Aim of the task
Check each line of the records below for the word "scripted" and give the number of lines that have it, with nothing added.

Listed records
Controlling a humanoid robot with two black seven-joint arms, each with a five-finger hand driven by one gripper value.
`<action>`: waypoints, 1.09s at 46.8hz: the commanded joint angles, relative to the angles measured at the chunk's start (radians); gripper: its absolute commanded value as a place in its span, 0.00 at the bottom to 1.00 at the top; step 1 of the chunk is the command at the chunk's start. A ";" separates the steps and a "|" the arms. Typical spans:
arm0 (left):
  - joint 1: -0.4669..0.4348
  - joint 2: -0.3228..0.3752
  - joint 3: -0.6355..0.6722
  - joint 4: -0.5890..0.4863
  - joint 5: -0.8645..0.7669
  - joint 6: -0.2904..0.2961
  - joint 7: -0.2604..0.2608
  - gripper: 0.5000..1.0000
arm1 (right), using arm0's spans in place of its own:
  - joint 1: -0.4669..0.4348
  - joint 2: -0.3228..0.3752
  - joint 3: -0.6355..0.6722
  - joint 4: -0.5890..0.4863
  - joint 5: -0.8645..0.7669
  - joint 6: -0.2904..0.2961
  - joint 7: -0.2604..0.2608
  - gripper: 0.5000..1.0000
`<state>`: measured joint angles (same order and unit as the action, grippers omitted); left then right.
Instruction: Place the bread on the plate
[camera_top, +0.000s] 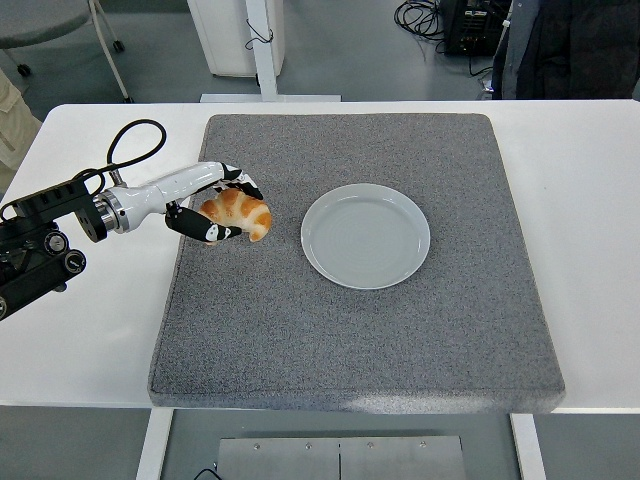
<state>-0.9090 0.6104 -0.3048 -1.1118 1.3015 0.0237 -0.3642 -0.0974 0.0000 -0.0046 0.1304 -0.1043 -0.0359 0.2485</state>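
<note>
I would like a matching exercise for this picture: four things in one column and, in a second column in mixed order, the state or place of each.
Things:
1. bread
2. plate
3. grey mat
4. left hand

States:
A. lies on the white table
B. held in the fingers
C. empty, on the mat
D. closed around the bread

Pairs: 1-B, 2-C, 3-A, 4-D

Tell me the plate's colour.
Pale grey-green, plain, no pattern; the plate shows clearly in the head view.
</note>
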 joint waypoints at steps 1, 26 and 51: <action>-0.022 0.009 0.000 0.000 -0.008 -0.001 0.001 0.00 | 0.001 0.000 0.000 0.000 0.000 0.001 0.000 1.00; -0.218 0.049 0.001 -0.002 -0.074 -0.085 0.033 0.00 | -0.001 0.000 0.000 0.000 0.000 0.001 0.000 1.00; -0.383 0.006 0.061 0.010 -0.136 -0.131 0.076 0.00 | 0.001 0.000 0.000 0.000 0.000 -0.001 0.000 1.00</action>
<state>-1.2757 0.6322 -0.2585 -1.1025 1.1657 -0.1071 -0.2882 -0.0970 0.0000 -0.0046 0.1304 -0.1041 -0.0362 0.2484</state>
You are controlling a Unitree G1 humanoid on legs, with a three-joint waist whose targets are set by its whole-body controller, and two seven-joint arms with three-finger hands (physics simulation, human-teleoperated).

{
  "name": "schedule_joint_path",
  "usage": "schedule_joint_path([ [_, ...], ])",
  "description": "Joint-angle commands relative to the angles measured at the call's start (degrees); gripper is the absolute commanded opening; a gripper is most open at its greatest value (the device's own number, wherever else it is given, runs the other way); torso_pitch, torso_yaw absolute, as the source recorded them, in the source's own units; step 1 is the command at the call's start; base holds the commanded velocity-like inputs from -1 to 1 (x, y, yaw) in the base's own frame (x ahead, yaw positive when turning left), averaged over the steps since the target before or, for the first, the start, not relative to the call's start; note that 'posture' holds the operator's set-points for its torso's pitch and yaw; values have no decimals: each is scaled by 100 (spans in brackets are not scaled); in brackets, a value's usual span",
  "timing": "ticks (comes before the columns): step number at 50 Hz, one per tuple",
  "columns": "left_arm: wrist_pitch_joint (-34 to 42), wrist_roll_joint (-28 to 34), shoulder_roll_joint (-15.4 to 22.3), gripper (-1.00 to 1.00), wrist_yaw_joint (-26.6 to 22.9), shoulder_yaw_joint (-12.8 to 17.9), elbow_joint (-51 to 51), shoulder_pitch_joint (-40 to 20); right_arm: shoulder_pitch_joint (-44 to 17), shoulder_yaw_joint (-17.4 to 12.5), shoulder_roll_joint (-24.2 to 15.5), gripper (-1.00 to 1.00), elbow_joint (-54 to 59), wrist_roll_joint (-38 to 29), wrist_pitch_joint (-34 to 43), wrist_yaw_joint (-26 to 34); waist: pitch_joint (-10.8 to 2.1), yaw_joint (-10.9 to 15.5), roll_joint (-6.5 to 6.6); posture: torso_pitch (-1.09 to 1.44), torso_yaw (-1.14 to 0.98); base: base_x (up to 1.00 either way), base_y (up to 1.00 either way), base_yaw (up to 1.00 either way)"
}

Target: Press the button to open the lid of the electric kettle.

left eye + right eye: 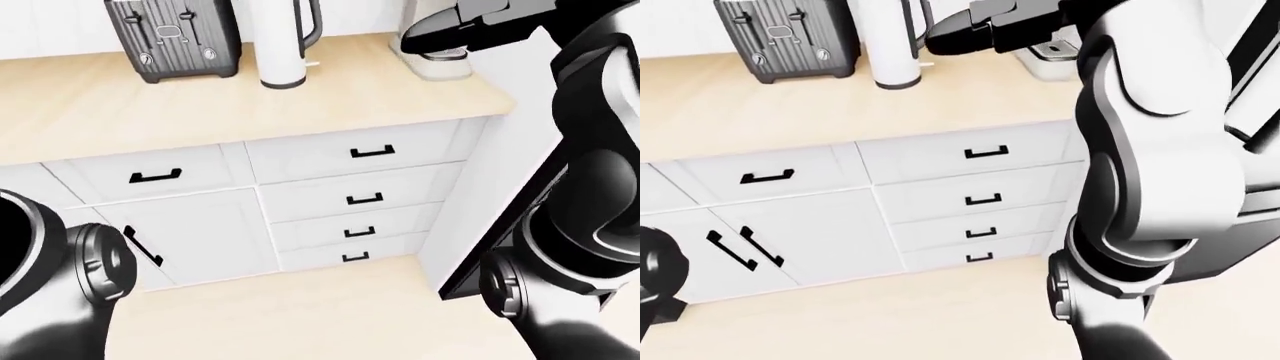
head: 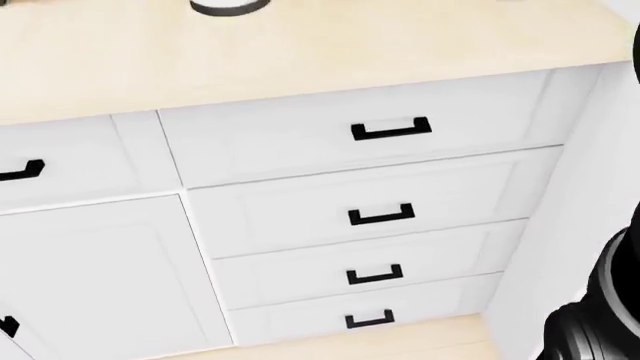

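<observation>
My right hand (image 1: 970, 30) is raised over the pale wood tabletop (image 1: 250, 112), reaching in from the right edge of the left-eye view toward the top of the picture. In the right-eye view its dark fingers point left, and their tips sit just beside the kettle's black handle (image 1: 310, 26); I cannot tell whether they touch it. Whether that hand is open or closed I cannot tell either, since the fingers read as one dark wedge. My right arm (image 1: 1160, 150) fills much of the right-eye view, with the elbow joint low in the picture.

My left hand is out of sight; only the left arm's rounded joint (image 1: 95, 262) shows at the lower left of the left-eye view.

The kettle (image 1: 283, 45) stands upright on the tabletop, a white cylinder with a dark base ring, its top cut off by the upper edge of the picture, so I see neither lid nor button. A dark grey toaster (image 1: 172, 37) stands just beside it on the left. To the kettle's right, partly behind my hand, is a cream-coloured appliance (image 1: 440, 64) near the tabletop's corner.

Below the tabletop, white cabinets run across: a column of four drawers (image 2: 370, 217) with black handles, and a door (image 1: 195, 236) to their left. The floor (image 1: 300, 315) is the same pale wood.
</observation>
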Motion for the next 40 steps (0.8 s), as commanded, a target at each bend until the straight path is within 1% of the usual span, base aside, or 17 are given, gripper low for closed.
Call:
schedule_joint_path([
  [1, -90, 62, 51, 100, 22, 58, 30, -110, -136, -6, -16, 100, -39, -7, -144, -1, -66, 3, -3, 0, 0, 25, 8, 0],
  [2, -71, 51, 50, 100, 31, 60, 23, -124, -153, -4, -19, 100, -49, -10, -122, 2, -91, -23, 106, 0, 0, 26, 7, 0],
  [4, -99, 71, 55, 100, 9, 62, 43, -102, -145, -7, -14, 100, -41, -12, -137, 7, -233, -54, 514, 0, 0, 25, 7, 0],
  [5, -102, 78, 55, 100, 3, 57, 48, -100, -139, 2, -10, 100, -38, -18, -141, 5, -146, -16, 279, 0, 0, 25, 7, 0],
  [6, -91, 76, 54, 100, 5, 53, 42, -109, -138, 1, -3, 100, -34, -19, -145, 6, -118, -68, 417, 0, 0, 25, 8, 0],
  [15, -95, 113, 50, 100, -29, 57, 45, -105, -131, 10, 32, 100, -12, -36, -177, 8, -139, 30, 17, 0, 0, 26, 5, 0],
  [17, -77, 106, 42, 100, -20, 56, 25, -110, -134, 22, 37, 100, -19, -45, -166, 7, -166, 76, -140, 0, 0, 24, 4, 0],
  [19, -58, 98, 37, 100, -8, 60, 21, -123, -135, 23, 38, 100, -21, -52, -163, 10, -256, 120, -436, 0, 0, 24, 5, 0],
  [20, -62, 102, 35, 100, -10, 57, 24, -121, -139, 19, 37, 100, -15, -54, -165, 11, -198, 87, -249, 0, 0, 23, 3, 0],
  [22, -72, 114, 36, 100, -21, 54, 29, -113, -160, 19, 36, 100, -34, -57, -131, 14, -168, 97, -368, 0, 0, 24, 4, 0],
  [28, -44, 110, 35, 100, -16, 59, 18, -133, -142, 28, 40, 100, -11, -78, -158, 26, -112, 50, -135, 0, 0, 24, 4, 0],
  [30, -28, 104, 31, 100, -6, 53, 5, -142, -139, 28, 37, 100, -28, -82, -154, 36, -115, 13, 13, 0, 0, 24, 4, 0],
  [32, -32, 133, 29, 100, -18, 34, 5, -133, -119, 30, 41, 100, -2, -94, -179, 38, -206, -37, 311, 0, 0, 23, 4, 0],
  [33, -28, 139, 33, 100, -23, 43, 8, -136, -129, 30, 47, 100, -6, -96, -167, 38, -304, -57, 317, 0, 0, 23, 4, 0],
  [34, -10, 127, 41, 100, -21, 62, 9, -157, -142, 36, 42, 100, -14, -101, -156, 44, -177, -2, 304, 0, 0, 23, 5, 0],
  [35, -13, 131, 40, 100, -20, 63, 11, -155, -151, 34, 44, 100, -15, -104, -143, 45, -120, -47, 395, 0, 0, 23, 4, 0],
  [40, 52, 38, 21, 100, 36, 72, -40, -214, -142, 32, 49, 100, -7, -118, -158, 59, -154, 3, 188, 0, 0, 23, 4, 0],
])
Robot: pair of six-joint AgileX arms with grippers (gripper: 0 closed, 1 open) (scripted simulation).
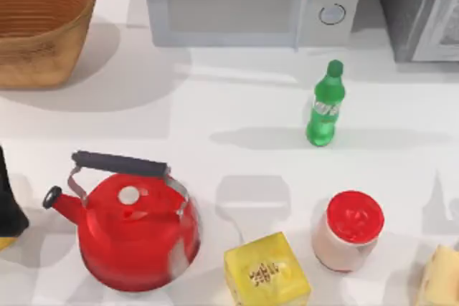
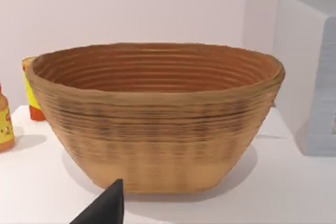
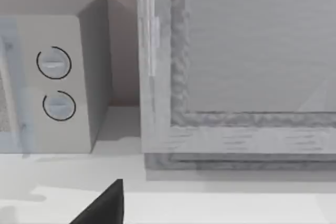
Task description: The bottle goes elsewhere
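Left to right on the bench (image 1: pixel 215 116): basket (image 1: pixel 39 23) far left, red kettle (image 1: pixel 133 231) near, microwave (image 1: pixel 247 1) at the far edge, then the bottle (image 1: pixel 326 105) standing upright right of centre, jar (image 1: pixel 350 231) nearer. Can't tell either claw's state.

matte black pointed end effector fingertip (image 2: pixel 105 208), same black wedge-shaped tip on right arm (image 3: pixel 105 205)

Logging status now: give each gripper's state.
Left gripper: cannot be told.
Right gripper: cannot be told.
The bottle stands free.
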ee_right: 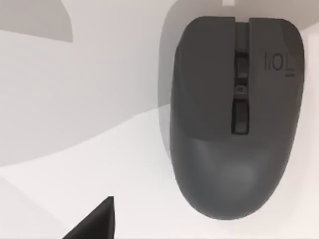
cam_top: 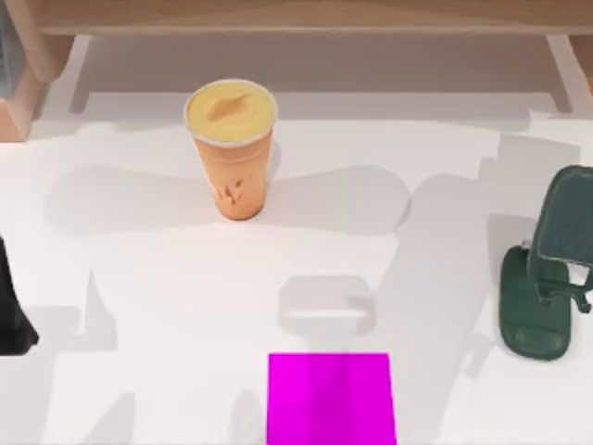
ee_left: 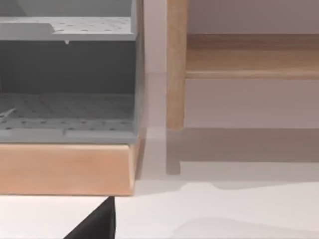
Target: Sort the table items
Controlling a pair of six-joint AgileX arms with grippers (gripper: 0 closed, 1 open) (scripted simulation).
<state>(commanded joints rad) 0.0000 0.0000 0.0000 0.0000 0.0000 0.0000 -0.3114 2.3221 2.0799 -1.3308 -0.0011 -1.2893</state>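
While the tapered orange cup with its domed yellow top (cam_top: 232, 148) stood upright mid-bench (cam_top: 139, 306), the smooth rounded dark grey mouse (ee_right: 234, 114) lay flat beneath the right wrist camera; claw states could not be told.

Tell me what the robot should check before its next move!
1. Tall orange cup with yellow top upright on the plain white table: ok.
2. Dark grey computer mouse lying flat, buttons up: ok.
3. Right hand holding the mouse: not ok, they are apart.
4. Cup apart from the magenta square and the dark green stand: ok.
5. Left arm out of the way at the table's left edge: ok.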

Response area
2